Scientists and engineers have struggled for years with clean up of groundwater and subsurface environments contaminated decades ago by unregulated use of the common solvents tetrachloroethene (PCE) and trichloroethene (TCE). These toxic compounds are primarily used in dry cleaning operations and degreasing of metal components. Complicating the situation are natural biotic and abiotic processes that transform these solvents to intermediate substances, such as toxic dichloroethenes, and cancer-causing agents, such as vinyl chloride.

But in a step toward engineering better bioremediation strategies, Georgia Tech researchers have isolated a naturally occurring bacterium, designated Dehalococcoides strain BAV1, in a pure culture – without other microbial species present in the sample. Though some progress was made in the past decade in understanding the bacteria involved in partial degradation of PCE and TCE, this study represents a significant advance, researchers said.

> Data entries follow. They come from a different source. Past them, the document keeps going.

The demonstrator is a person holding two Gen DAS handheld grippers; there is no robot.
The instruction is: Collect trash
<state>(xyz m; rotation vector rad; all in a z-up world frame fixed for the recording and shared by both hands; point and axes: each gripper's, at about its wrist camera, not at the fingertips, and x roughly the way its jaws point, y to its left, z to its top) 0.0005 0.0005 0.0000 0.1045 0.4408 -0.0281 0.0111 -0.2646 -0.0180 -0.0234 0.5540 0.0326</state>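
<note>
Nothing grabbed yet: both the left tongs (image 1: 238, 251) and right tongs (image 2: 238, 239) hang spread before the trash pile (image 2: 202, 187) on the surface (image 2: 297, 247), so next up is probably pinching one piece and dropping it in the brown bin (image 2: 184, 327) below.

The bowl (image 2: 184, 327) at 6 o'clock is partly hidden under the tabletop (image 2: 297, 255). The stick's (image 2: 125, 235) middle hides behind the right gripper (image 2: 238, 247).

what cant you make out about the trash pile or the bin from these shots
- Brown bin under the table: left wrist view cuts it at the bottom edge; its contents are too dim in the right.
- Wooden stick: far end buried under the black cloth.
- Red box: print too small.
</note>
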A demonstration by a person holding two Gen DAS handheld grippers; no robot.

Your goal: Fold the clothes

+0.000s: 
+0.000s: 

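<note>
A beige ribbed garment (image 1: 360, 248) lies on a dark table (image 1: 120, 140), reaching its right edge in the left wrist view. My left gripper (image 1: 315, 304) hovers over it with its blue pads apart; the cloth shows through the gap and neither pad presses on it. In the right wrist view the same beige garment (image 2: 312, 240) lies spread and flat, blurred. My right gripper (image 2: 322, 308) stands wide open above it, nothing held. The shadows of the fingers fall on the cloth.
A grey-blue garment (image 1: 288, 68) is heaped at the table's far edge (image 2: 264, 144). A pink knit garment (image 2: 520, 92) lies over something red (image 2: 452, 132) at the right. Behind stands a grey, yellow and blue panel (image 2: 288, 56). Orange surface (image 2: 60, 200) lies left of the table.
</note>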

“Isolating this bacterium will allow us to study the organism and the dechlorination process in more detail,” said lead researcher Frank Loeffler, an assistant professor in the School of Civil and Environmental Engineering. “We can get a lot more information that we can then use to engineer systems in the environment so PCE and TCE degradation would not stop at the toxic intermediate stage, but rather would continue to be dechlorinated to a non-toxic end product, such as ethene.”

One site that appears likely to benefit from in-place bioremediation with this bacterium is the Bachman Road residential area contaminated with PCE by a former dry cleaning operation in Oscoda, Mich. There, researchers recently used BAV1 in a successful pilot demonstration, which they briefly reference in the Nature paper. Loeffler and his colleagues described the results of the pilot study in greater detail in a paper published in February 2003 in Environmental Science & Technology.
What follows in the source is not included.